NOTES TO CONDENSED CONSOLIDATED FINANCIAL STATEMENTS

 

NOTE 5 - STOCKHOLDERS’ (DEFICIT) EQUITY

 

Shares Authorized

 

The total number of shares of all classes of stock which the Company is authorized to issue is One Hundred Fifty Million (150,000,000) shares of which One Million (1,000,000) shares are preferred stock, par value $0.001 per share, and One Hundred Forty Nine Million (149,000,000) shares are common stock, par value $0.001 per share.

 

Common Stock Issued for Services

 

The Company entered into agreements with vendors providing legal services, investment banking services, public relations services and marketing services, which received all or a portion of their remuneration in common stock equity. The Company records the appropriate expense as the shares are earned over the terms of their underlying agreements. As of March 31, 2016, all shares issued for these services were vested. In accordance with FASB ASC 505-50, the shares issued are periodically valued, as earned, through the vesting period.

 

On January 8, 2016 the Company issued 85,000 shares of common stock initially valued at $24,650 in exchange for services.

 

On January 8, 2016, the Company issued 130,000 shares of common stock to three persons under the Company’s Amended and Restated 2015 Equity Incentive Plan (“Performance Plan”). During the three months ended March 31, 2016, the Company recorded $37,700 as legal and professional fees related to shares issued to those professionals.

 

NOTE 6 - FINANCING ACTIVITIES

 

On January 22, 2016 (“Issue Date”), the “Company entered into a Securities Purchase Agreement (“Purchase Agreement”), with two accredited investors pursuant to which the Company issued and sold for an aggregate purchase price of $200,000 (the “Purchase Price”) securities consisting of (a) original issue discount convertible promissory notes for an aggregate principal amount of $216,000 (collectively, the “Notes”) and (b) warrants (collectively, the “Warrants”) to purchase up to 470,000 shares (the “Warrant Shares”) of the Company’s common stock, par value $0.001 per share (“Common Stock”) at an exercise price of $0.50 per share, each dated as of the Closing Date. The Notes are subject to a one-time interest charge of 8%, and the principal amount underlying each Note and the interest accrued thereon is due and payable on the eighth month anniversary of the Issue Date. The Company may prepay the obligation within the 180 day period immediately following the issuance date without penalty.
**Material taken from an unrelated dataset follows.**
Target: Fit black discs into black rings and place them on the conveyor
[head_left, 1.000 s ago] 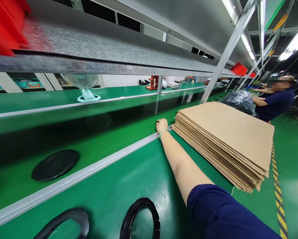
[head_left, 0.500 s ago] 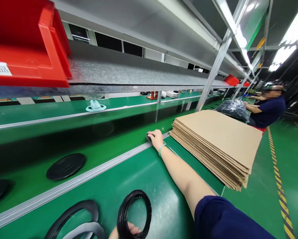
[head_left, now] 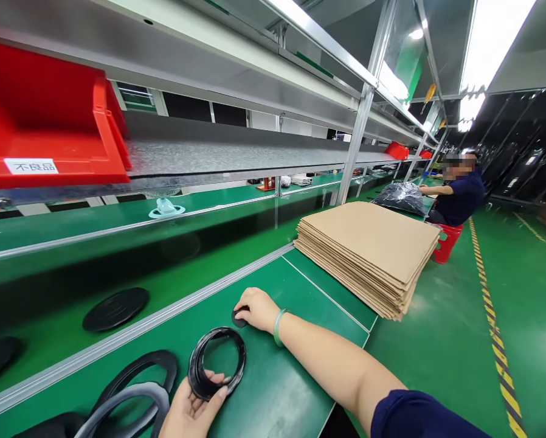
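Note:
My left hand (head_left: 197,401) is closed round the lower edge of a black ring-shaped part (head_left: 240,359), which looks like several thin rings together. To the right and a little farther off, my right hand (head_left: 256,309) pinches a small black disc (head_left: 239,317) just above the green bench top (head_left: 273,377). A green bangle is on that wrist. Larger black and grey rings (head_left: 163,365) lie on the bench to the left of my left hand. Beyond the metal rail, a flat black round piece (head_left: 115,309) rests on the green belt, with another partly visible at the left edge.
A stack of brown cardboard sheets (head_left: 368,237) stands at the right on the bench. Above the belt runs a grey shelf (head_left: 236,149) carrying a red bin (head_left: 58,152). Farther right, another person (head_left: 459,188) sits by a dark plastic bag (head_left: 400,198). A metal post (head_left: 357,140) rises behind the cardboard.
My right hand has come back from the belt's rail toward me with the small black disc. My left hand has risen into fuller view with the black ring. The view has shifted.

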`<action>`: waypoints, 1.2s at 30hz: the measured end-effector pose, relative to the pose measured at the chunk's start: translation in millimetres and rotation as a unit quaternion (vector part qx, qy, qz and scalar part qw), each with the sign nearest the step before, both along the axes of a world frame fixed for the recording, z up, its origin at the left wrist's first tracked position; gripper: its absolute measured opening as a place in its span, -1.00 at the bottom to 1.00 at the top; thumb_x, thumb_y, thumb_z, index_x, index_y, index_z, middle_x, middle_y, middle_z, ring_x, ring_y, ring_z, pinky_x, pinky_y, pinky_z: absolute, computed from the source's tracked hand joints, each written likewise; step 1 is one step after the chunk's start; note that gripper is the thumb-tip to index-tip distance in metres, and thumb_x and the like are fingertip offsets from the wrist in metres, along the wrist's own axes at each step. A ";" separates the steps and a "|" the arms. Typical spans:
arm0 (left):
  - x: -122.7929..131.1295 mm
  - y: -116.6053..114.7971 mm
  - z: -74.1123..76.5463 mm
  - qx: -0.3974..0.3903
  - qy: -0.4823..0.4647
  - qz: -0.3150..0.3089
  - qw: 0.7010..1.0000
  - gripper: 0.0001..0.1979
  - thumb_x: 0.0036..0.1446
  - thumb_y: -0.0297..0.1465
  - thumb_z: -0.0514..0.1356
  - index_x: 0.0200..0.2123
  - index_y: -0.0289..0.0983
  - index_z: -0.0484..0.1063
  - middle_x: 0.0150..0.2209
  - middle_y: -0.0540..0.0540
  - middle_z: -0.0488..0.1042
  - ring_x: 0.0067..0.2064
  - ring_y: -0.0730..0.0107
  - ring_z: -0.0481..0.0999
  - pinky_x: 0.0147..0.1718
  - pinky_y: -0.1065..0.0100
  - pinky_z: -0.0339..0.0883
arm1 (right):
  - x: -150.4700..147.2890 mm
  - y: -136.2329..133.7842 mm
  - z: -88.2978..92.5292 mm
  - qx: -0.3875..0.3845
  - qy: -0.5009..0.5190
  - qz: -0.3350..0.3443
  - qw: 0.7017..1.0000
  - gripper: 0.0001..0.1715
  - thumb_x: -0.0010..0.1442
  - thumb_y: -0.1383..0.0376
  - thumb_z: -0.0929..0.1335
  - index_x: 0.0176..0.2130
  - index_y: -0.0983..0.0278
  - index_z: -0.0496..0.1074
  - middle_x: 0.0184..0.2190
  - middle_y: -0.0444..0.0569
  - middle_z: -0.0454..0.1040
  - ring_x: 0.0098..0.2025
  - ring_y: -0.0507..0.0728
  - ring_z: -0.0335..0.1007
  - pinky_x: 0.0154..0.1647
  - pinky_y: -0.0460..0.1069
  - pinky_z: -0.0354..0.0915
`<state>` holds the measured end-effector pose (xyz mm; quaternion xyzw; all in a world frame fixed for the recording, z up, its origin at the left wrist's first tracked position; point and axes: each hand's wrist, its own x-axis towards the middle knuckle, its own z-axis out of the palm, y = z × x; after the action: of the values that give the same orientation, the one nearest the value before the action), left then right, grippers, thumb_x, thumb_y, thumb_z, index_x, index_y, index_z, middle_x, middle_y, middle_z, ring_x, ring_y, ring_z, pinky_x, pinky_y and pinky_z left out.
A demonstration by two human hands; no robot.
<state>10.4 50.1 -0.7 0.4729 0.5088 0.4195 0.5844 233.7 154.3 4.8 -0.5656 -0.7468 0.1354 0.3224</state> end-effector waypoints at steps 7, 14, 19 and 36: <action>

Upon the occurrence of any event of default that has not been cured as described in the Note, each note holder shall have the right, but not the obligation, to convert the outstanding balance of the Note along with all unpaid interest into an aggregate number of shares of the Company’s Common Stock (“Conversion Shares”) at a conversion price equal to 65% of the lowest sale price occurring during the fifteen (15) consecutive trading days immediately preceding the applicable conversion date on which the purchaser elects to convert all or part of the Note; provided, however, in no event shall the conversion price be lower than $0.01 per share. If the Company fails to convert the Notes into shares of Common Stock, the principal amount of the Note shall increase by $1,000 every day until the Company issues and delivers a certificate for the Conversion Shares.

 

During the quarter ended March 31, 2016, the Company received $100,000 from an accredited investor in connection with a subscription for 400,000 shares of its common stock, at a per share price of $0.25, A certificate for the shares was issued subsequent to March 31, 2016.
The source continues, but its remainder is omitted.